Day 22: Monitoring & alerting - sleeping without worry

Day 22 of 30. Today we set up monitoring so we know when things break.

#alerting #devops

Day 22 of 30. Today we set up monitoring so we know when things break.

We have a pilot customer running tests. If something breaks at 3 AM, we need to know. Currently, we’d find out when we get angry emails.

Let’s do better than that.

What we need to monitor

  1. Uptime - Is the API responding?
  2. Error rate - Are screenshots failing?
  3. Response time - Is the API getting slow?
  4. Resources - CPU, memory, disk

The stack

We’re keeping it simple and cheap:

  • UptimeRobot (free) - External uptime monitoring
  • Application metrics - Built into Spring Boot Actuator
  • Simple alerting - Email/Slack when things break
  • Structured logging - JSON logs we can search

We’re not in a position yet to be paying for Datadog or New Relic, so we need a slightly less ideal solution. Alternatively, we could set up an ELK (Elasticsearch, Kibana and Logstash) stack, but this would require more storage, more management overhead, and perhaps even another thing to monitor. Turtles all the way down.

Interactive monitoring dashboard

See our live monitoring dashboard in action:

monitor - System monitoring
Live
[*] Uptime
99.9%
Last 30 days
[>] Avg Response
2.3s
Last hour
[X] Error Rate
0.2%
Below threshold
[M] Memory
2.4GB
of 4GB
[!] Alert rules
Error rate > 10%
-> Slack + Email
Response > 10s
-> Slack
Memory > 90%
-> Slack + PagerDuty
Any 500 error
-> Slack
[L] Recent events
14:32:01 INFO Screenshot completed: scr_abc123 (2.1s)
14:31:58 INFO New request from user_xyz
14:31:45 WARN Slow response: 4.2s (threshold: 3s)
14:31:32 INFO Health check passed

UptimeRobot setup

Uptime Robot offers a generous free tier: 50 monitors, 5-minute checks.

We set up:

  • GET /health - Basic health check
  • POST /v1/screenshots with test payload - Full API check

If either fails 2 consecutive checks, we get an email and Slack notification.

Total setup time: 10 minutes.
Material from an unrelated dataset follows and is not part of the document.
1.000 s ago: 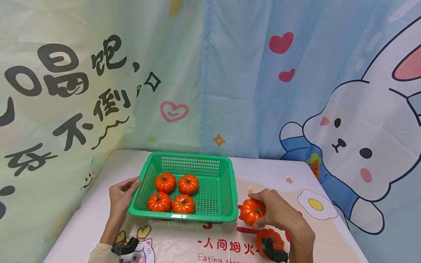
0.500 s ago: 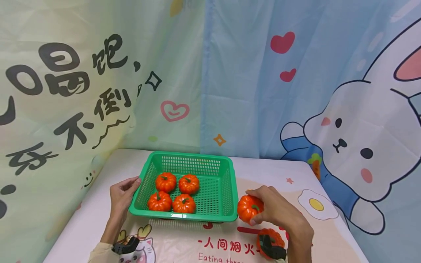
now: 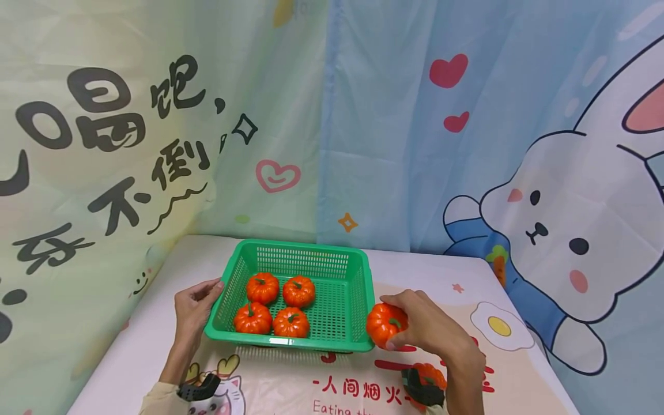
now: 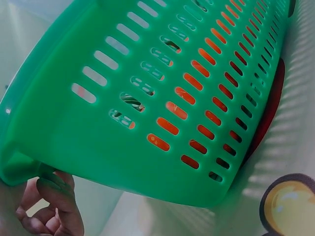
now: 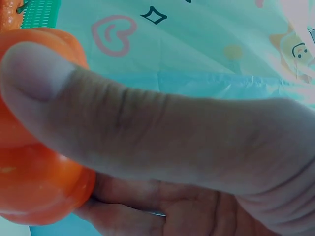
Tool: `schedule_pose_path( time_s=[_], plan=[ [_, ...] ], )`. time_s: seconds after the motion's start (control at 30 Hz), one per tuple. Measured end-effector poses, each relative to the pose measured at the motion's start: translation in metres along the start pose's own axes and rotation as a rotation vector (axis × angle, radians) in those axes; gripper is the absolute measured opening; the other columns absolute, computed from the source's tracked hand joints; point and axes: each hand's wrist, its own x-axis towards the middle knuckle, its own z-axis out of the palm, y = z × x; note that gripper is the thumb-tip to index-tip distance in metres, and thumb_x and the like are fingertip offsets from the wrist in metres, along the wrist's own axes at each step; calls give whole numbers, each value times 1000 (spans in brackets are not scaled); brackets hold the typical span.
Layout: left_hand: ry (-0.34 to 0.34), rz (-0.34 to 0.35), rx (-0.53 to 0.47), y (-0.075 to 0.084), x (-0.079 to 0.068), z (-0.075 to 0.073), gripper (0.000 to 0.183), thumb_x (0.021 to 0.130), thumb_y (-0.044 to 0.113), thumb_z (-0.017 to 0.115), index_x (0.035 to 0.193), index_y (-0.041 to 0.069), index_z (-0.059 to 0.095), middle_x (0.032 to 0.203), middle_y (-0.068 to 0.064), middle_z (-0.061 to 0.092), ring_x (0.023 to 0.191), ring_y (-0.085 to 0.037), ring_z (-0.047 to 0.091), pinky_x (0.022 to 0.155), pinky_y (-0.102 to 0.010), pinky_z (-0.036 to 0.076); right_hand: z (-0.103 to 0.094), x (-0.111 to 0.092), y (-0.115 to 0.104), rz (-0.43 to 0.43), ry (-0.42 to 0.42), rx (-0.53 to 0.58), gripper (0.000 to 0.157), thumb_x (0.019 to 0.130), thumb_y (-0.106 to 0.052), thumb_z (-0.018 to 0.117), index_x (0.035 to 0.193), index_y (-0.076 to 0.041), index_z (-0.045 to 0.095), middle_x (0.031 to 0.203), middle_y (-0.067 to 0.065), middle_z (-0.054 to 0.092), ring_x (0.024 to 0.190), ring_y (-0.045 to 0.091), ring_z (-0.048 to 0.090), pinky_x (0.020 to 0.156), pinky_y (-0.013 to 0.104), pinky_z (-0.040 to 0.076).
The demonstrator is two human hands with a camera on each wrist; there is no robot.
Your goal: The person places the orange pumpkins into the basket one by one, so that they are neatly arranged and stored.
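My right hand (image 3: 426,323) grips a small orange pumpkin (image 3: 384,325) just off the right rim of a green plastic basket (image 3: 332,344). In the right wrist view the thumb (image 5: 108,113) lies across the pumpkin (image 5: 44,187), with other fingers behind it. My left hand (image 3: 194,305) holds the basket by its left rim; the left wrist view shows its curled fingers (image 4: 59,196) under the rim. Inside the basket, to the left, sit several small pumpkins (image 3: 252,318) with green stems. Another pumpkin (image 3: 430,376) lies on the table, partly hidden behind the right wrist's black strap (image 3: 422,389).
A printed white cloth (image 3: 280,386) covers the table. Behind it hangs a pale curtain (image 3: 363,144) with hearts and writing, and a large rabbit figure is printed at the right. The basket's right half holds no pumpkin.
My right hand has moved left with the pumpkin, up to the basket's right rim, slightly higher than before. My left hand and the basket have stayed in place.
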Motion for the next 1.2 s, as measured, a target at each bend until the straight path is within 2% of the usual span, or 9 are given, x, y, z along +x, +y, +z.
schedule_pose_path(
  time_s=[0.3,0.73,1.2],
  plan=[
    [1,4,-4,-2,1,1,34,102,23,79,125,-3,80,82,23,72,77,-1,62,70,-16,52,6,5,-7,22,35,-14,75,74,-16,101,143,-6,72,117,0,75,112,22,58,92,39,61],
    [0,4,3,-1,0,0,34,103,24,78,125,-2,80,89,12,76,79,-4,62,70,-16,52,16,17,-18,-6,46,-12,72,76,-14,100,142,-4,72,118,2,74,112,23,57,91,39,61],
    [-4,-4,-20,-1,0,0,34,103,23,79,126,-3,79,82,24,71,78,-1,62,70,-16,52,30,29,-25,-5,53,16,75,77,-15,99,145,-6,70,121,4,71,114,22,57,92,43,63]
  ],
)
A good investment of our time.

Application metrics

We added custom metrics using Micrometer:

@Component
class ScreenshotMetrics(
    private val meterRegistry: MeterRegistry
) {
    private val screenshotsTotal = Counter.builder("screenshots.total")
        .description("Total screenshots attempted")
        .register(meterRegistry)

    private val screenshotsSuccessful = Counter.builder("screenshots.successful")
        .description("Successful screenshots")
        .register(meterRegistry)

    private val screenshotsFailed = Counter.builder("screenshots.failed")
        .description("Failed screenshots")
        .register(meterRegistry)

    private val captureTimer = Timer.builder("screenshots.capture.duration")
        .description("Screenshot capture duration")
        .register(meterRegistry)

    fun recordAttempt() = screenshotsTotal.increment()
    fun recordSuccess() = screenshotsSuccessful.increment()
    fun recordFailure() = screenshotsFailed.increment()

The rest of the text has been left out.